[Description of the task] Reproduce each line of the listing exactly.

======== Dataset section

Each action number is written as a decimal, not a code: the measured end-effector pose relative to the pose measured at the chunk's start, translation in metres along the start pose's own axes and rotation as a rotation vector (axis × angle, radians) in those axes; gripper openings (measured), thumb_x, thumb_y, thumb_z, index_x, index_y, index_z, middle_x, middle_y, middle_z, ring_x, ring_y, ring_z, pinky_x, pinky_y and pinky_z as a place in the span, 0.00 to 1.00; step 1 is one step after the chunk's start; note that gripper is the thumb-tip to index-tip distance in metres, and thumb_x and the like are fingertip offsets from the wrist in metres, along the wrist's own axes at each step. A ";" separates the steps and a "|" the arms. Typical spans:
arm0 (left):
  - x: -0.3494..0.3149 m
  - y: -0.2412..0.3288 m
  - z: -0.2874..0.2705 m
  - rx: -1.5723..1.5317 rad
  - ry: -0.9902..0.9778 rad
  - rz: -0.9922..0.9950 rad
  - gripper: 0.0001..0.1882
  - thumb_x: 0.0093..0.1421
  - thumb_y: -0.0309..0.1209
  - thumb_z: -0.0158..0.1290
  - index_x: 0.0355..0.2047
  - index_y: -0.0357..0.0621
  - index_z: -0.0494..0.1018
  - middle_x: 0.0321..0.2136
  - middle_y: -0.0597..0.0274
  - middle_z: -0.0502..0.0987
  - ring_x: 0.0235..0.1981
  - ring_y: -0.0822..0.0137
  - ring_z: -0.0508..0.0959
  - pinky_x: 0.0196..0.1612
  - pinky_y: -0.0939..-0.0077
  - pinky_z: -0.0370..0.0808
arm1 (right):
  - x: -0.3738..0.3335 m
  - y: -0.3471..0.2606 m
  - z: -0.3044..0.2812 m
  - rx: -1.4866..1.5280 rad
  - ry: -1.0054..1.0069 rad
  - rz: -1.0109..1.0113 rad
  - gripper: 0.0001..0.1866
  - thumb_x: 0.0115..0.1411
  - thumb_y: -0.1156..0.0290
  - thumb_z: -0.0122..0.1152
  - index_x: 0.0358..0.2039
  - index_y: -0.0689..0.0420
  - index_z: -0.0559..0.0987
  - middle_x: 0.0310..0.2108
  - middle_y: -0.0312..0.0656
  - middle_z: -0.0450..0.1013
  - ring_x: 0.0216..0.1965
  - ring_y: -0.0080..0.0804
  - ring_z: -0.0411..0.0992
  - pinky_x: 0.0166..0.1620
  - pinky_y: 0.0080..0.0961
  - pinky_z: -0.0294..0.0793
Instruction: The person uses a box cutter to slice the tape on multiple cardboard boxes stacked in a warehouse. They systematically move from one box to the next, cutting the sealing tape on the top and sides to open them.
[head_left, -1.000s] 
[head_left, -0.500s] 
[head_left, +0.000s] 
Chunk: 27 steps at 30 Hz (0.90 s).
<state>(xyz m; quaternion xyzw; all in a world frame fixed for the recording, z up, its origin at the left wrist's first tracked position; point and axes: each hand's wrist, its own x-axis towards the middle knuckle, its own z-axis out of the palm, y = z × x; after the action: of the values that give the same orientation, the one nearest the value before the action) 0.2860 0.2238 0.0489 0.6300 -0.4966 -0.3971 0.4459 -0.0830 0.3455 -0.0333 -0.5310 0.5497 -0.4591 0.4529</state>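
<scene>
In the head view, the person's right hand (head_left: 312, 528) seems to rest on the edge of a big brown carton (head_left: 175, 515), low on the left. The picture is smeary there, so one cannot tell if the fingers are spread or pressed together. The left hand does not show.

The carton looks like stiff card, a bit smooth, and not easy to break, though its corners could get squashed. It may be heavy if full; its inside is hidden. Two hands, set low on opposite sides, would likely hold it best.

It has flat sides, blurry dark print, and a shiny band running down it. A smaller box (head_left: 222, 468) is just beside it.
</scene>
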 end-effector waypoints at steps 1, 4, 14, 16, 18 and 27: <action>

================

[Result of this task]
Each action number is written as a decimal, not a code: the measured end-effector pose relative to the pose measured at the chunk's start, translation in metres along the start pose's own axes and rotation as a rotation vector (axis × angle, radians) in those axes; gripper openings (measured), thumb_x, thumb_y, thumb_z, index_x, index_y, index_z, middle_x, middle_y, middle_z, ring_x, ring_y, ring_z, pinky_x, pinky_y and pinky_z as a place in the span, 0.00 to 1.00; step 1 is one step after the chunk's start; note that gripper is the thumb-tip to index-tip distance in metres, and thumb_x and the like are fingertip offsets from the wrist in metres, along the wrist's own axes at each step. A ";" separates the steps and a "|" the arms. Typical spans:
arm0 (left):
  - x: -0.3494..0.3149 m
  - y: -0.2412..0.3288 m
  - z: -0.2874..0.2705 m
  - rx: -1.5723..1.5317 rad
  - ry: -0.9902..0.9778 rad
  - rz: -0.9922..0.9950 rad
  - gripper: 0.0001..0.1882
  - thumb_x: 0.0093..0.1421
  - thumb_y: -0.0309..0.1209
  - thumb_z: -0.0158..0.1290
  - index_x: 0.0355..0.2047
  - index_y: -0.0357..0.0621
  - index_z: -0.0494..0.1018
  - middle_x: 0.0321..0.2136
  - middle_y: -0.0597..0.0274
  - middle_z: -0.0502..0.0987
  - ring_x: 0.0235..0.1981
  - ring_y: -0.0822..0.0137
  - ring_z: -0.0508..0.0959
  - pinky_x: 0.0196..0.1612
  - pinky_y: -0.0939..-0.0077
  - pinky_z: -0.0370..0.0808
arm1 (right):
  - x: -0.3738..0.3335 m
  - y: -0.3471..0.2606 m
  - z: -0.3044..0.2812 m
  - rx: -1.4866..1.5280 rad
  - ry: -1.0054..1.0069 rad
  - rz: -1.0109..1.0113 rad
  - gripper: 0.0001..0.1866
  - thumb_x: 0.0115..0.1411
  - thumb_y: -0.1156..0.0290
  - thumb_z: -0.0122..0.1152
  - index_x: 0.0358..0.2039
  - index_y: -0.0689..0.0420
  - index_z: -0.0559..0.0987
  - middle_x: 0.0310..0.2108
  - middle_y: -0.0312..0.0656
  - middle_z: -0.0450..0.1013
  - ring_x: 0.0216..0.1965
  - ring_y: -0.0080..0.0804
  - ring_z: -0.0411..0.0992
  - pinky_x: 0.0166..0.1620
  - pinky_y: 0.0080..0.0961
  - pinky_z: -0.0294..0.0793
Instruction: The person uses a box cutter to slice the tape on multiple cardboard boxes stacked in a warehouse. They systematically move from one box to the next, cutting the sealing tape on the top and sides to open them.
[head_left, -1.000s] 
[head_left, -0.500s] 
[head_left, +0.000s] 
Chunk: 27 steps at 30 Hz (0.90 s).
<state>(xyz m; quaternion xyzw; all in a world frame fixed for the recording, z up, its origin at the left wrist's first tracked position; point and axes: each hand's wrist, its own x-axis towards the middle knuckle, its own z-axis out of the palm, y = z × x; after the action: of the values that give the same orientation, the one nearest the value before the action) 0.2860 0.2238 0.0489 0.6300 -0.4966 -0.3971 0.4459 -0.0830 0.3455 -0.0333 -0.5310 0.5497 -0.4591 0.4529</state>
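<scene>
In the head view, the person's right hand (head_left: 312, 528) seems to rest on the edge of a big brown carton (head_left: 175, 515), low on the left. The picture is smeary there, so one cannot tell if the fingers are spread or pressed together. The left hand does not show.

The carton looks like stiff card, a bit smooth, and not easy to break, though its corners could get squashed. It may be heavy if full; its inside is hidden. Two hands, set low on opposite sides, would likely hold it best.

It has flat sides, blurry dark print, and a shiny band running down it. A smaller box (head_left: 222, 468) is just beside it.
</scene>
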 end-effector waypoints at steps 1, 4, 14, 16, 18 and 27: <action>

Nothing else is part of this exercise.